Ali bin Abdurrahman al-Habshi, better known as Habib Ali of Kwitang or Habib Ali Kwitang (علي بن عبدالرحمن الحبشي, /ar/; April 20, 1870 – October 13, 1968), was one of the leading Islamic clerics and preachers in Jakarta in the 20th century. He was also the founder and chairman of the Majelis Taklim Kwitang (the Islamic congregation of Kwitang; although Majelis Taklim itself literally means Board of Education) and Islamic Center Indonesia, which are the forerunners of other religious organizations in Jakarta.

==History==
Ali was born in the area of Kwitang in Central Jakarta on April 20, 1870, CE which was 20 Jumada al-Awwal 1286 AH. His father was Abdurrahman bin Abdullah bin Muhammad al-Habshi, an Arab Indonesian of Hadhrami- Sayyid descent. His father better known as Habib Cikini (d. 1879 CE) was born in Petak Sembilan, Semarang and was an Islamic scholar and preacher who lived in asceticism. His father died in 1879 CE when Ali was young and was buried in Cikini. His mother (born in Meester Cornelis) was a pious woman named Salmah (Nyai Salmeh), a daughter of a Betawi cleric from Kampung Melayu, East Jakarta. His father once married to Syarifah Rogayah bint Husen bin Alwi bin Awal bin Yahya, the younger sister of Raden Saleh, but from this marriage they did not have any offspring. Besides Ali, Abdurrahman had another son named Abdul Qadir, the younger brother of Ali who married to Sidah, the daughter of Habib Usman bin Yahya. Only from Ali the lineage of Abdurrahman continued as Abdul Qadir had only three daughters (the Arab society is patrilineal). Among students of Habib Abdurahman was Habib Ahmad Bin alwi al-Haddad, known as Habib Kuncung, who is buried in Kalibata, which is known for his piety and sanctity.

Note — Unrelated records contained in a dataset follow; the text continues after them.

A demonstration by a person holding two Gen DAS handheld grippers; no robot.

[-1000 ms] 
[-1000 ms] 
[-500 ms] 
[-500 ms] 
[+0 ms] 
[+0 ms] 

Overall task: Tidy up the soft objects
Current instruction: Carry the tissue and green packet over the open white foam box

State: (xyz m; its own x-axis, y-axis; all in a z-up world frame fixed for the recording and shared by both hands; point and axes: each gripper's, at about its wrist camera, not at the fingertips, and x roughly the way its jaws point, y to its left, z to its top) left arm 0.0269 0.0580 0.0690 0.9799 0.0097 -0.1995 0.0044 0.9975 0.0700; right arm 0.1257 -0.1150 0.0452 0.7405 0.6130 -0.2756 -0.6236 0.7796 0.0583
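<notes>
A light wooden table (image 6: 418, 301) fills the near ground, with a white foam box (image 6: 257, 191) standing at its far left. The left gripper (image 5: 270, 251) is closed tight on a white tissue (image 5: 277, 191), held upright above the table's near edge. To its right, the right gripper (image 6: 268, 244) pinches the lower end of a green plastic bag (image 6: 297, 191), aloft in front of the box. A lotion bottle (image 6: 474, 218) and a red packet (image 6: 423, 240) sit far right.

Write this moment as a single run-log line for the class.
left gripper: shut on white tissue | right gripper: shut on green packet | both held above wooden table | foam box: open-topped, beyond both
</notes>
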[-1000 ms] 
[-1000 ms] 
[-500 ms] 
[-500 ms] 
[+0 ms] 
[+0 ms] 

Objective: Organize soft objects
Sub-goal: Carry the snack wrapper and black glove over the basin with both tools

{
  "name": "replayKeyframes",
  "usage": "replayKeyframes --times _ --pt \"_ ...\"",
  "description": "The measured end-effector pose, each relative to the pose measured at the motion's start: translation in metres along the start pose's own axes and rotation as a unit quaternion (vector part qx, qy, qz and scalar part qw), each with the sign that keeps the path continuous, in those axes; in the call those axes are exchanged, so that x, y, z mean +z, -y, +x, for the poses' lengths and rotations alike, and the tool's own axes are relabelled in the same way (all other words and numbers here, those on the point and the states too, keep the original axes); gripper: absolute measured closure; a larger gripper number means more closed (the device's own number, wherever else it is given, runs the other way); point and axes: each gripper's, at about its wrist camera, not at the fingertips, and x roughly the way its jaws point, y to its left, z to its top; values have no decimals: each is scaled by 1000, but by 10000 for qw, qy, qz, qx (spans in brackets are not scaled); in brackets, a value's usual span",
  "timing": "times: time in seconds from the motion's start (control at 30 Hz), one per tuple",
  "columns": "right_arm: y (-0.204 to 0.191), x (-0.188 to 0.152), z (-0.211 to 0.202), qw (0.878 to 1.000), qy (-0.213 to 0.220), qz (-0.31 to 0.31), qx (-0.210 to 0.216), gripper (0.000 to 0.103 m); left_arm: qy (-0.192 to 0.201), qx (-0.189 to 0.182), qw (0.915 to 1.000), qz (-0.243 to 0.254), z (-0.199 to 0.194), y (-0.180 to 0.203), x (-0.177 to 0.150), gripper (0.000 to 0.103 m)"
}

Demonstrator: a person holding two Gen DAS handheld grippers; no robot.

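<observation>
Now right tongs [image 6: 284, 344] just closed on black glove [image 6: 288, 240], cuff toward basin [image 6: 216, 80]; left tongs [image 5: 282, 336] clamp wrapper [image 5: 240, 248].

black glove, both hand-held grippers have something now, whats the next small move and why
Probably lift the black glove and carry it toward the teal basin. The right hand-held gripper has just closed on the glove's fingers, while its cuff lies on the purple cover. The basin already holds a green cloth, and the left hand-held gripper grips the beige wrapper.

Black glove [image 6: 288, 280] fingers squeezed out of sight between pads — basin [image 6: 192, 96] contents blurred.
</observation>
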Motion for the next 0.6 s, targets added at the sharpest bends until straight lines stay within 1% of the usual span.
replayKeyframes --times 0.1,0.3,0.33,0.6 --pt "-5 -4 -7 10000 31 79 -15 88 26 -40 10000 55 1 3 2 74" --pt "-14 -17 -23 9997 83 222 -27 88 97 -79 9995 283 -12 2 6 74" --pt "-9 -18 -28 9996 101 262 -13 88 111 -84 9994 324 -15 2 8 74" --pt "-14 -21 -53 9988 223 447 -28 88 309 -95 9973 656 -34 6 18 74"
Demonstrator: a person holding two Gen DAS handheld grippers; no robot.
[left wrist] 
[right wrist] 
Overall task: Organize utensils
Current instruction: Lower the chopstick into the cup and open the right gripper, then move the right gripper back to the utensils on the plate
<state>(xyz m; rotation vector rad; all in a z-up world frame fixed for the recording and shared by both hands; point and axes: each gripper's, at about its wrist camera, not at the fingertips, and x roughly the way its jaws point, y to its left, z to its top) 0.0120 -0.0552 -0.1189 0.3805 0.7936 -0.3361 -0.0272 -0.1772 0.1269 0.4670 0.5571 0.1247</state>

His grandfather was Habib Abdullah bin Muhammad al-Habshi was born in Pontianak, West Kalimantan. He married a Semarang girl and had a son named Abdurrahman, and later in Pontianak he married another girl of Bansir family and had a son named Ali, who later moved to Gorontalo, settled and built a family there. Abdullah died on his sailing back to Pontianak, where the ship sunk in Java sea near Sukadana in 1833 CE (1249 AH). According to some sources, the ship sunk while fighting against "Lanun", a term used by people in Pontianak for pirates. Habib Ali Kwitang's great-grandfather, Muhammad al-Habshi was a wulayti, came from Hadhramaut and lived in Pontianak but died in Taribah, Hadhramaut. He married the princess of Pontianak Sultanate of Algadri clan from the dynasty of al-Qadiriyyah al-Hashimiyyah.

Ali was a Sayyid and his lineage traces back to Imam Ali as recorded as follows: Ali bin Abdurrahman bin Abdullah bin Muhammad bin Husein bin Abdurrahman bin Husein bin Abdurrahman bin Hadi bin Ahmad Shahib Syi'ib bin Muhammad al-Ashghar bin Alwi bin Abubakar al-Habshi bin Ali bin Ahmad bin Muhammad Assadilah bin Hasan al-Turabi bin Ali bin Muhammad al-Faqih Muqaddam bin Ali ibn Muhammad Shahib Mirbath bin Ali Khali' Qasam bin Alwi al-Tsani bin Muhammad bin Alwi al-Awwal bin Ubaidillah bin Ahmad al-Muhajir ibn Isa al-Rumi ibn Muhammad al-Naqib bin 'Ali al-Uraidhi ibn Ja'far al-Sadiq bin Muhammad al-Baqir ibn Zayn al-‘Ābdīn ibn Husain ibn Ali bin Abu Talib and Fatimah daughter of Muhammad.

===Early life===
Abdurahman asked his wife, Nyi Salmah, to ensure that his son, Ali, was schooled in Hadhramaut and Mecca as It was common for Betawi people to send their children to the Middle East for religious education.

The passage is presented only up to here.